Рвались к Марии и плакали сдерживаемые сердобольными старухами её дети. И только никто не заметил спрятавшуюся за толстым дубом маленькую девчонку. Которая не плакала, лишь прижимала к худенькой груди, чуть не задавив его, пушистый мяукающий комочек – котёнка. Она выглядывала из – за дерева широко распахнутыми от ужаса глазами – и описалась… Она видела в белой от пролившегося молока луже свою добрую красавицу маму, и почему- то звенели в голове слова из недавно услышанной сказки: «Течёт молочная речка, кисельные берега…»
          Марию привели в чувство. Измызганную грязью, синюю, но живую, её унёс домой на руках Павел. О Надёнке все позабыли. Она так и осталась сидеть в луже под деревом, исстёганная дождём, испуганная и полуживая, где потом и нашли её братья.
          С тех пор Надежда – а это была моя мама – всю свою жизнь панически боялась грозы. С первыми признаками её приближения она загоняла нас, своих детей, в дом, плотно закрывала окна и двери и, прижав нас  к себе, как цыплят под крыло, дрожала и молилась. Отец посмеивался над её страхами: В погреб, в погреб полезайте!

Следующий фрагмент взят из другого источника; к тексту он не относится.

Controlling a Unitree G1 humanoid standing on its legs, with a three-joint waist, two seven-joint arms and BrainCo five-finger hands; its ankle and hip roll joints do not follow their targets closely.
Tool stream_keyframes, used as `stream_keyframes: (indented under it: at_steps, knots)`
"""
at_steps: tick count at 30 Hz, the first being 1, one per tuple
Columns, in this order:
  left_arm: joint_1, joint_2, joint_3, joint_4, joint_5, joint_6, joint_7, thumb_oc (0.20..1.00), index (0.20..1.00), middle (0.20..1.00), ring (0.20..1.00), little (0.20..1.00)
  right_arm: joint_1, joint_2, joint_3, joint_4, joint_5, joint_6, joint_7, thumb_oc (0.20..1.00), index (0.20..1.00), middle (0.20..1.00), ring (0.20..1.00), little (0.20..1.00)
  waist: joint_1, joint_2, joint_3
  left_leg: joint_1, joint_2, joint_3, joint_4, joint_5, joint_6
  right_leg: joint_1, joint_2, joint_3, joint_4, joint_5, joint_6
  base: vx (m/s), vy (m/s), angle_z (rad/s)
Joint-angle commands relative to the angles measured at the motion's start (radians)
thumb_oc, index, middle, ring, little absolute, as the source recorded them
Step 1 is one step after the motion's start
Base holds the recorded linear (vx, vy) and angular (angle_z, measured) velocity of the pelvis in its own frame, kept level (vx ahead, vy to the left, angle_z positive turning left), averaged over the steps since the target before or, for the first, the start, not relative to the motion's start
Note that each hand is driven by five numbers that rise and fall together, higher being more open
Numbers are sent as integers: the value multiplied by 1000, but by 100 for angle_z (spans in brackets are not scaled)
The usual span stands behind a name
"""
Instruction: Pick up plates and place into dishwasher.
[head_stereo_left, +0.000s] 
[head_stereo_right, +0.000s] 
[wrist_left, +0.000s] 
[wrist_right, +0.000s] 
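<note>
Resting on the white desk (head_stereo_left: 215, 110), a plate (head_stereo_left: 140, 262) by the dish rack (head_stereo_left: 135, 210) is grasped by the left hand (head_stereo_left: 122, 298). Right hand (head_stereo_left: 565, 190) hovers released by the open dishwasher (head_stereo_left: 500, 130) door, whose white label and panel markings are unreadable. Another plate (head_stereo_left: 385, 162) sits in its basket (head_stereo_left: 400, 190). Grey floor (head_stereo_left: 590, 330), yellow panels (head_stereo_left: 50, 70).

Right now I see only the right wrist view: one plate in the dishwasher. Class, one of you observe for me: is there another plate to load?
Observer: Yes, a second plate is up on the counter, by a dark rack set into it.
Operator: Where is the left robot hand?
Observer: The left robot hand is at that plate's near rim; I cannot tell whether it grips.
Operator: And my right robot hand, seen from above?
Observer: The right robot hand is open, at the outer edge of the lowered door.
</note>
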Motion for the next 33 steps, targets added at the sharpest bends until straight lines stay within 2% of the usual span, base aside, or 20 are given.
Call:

Мамин страх перед грозой и всякой непогодой передался и мне.
         Павел запоздало рассказывал жене – тихой и ещё более красивой, чем ранее, свой вещий сон: якобы, он видел свою жену, купающуюся в сказочной и быстротечной белой молочной реке, плескавшуюся и радостную. И как она выходила из неё, красивая и нагая, под закатными лучами солнца. "Когда тебя грозой убило...
                Как голубь, с плеч платок  упал. Мой дед швырнул, бушуя, вилы. В небес зияющий оскал."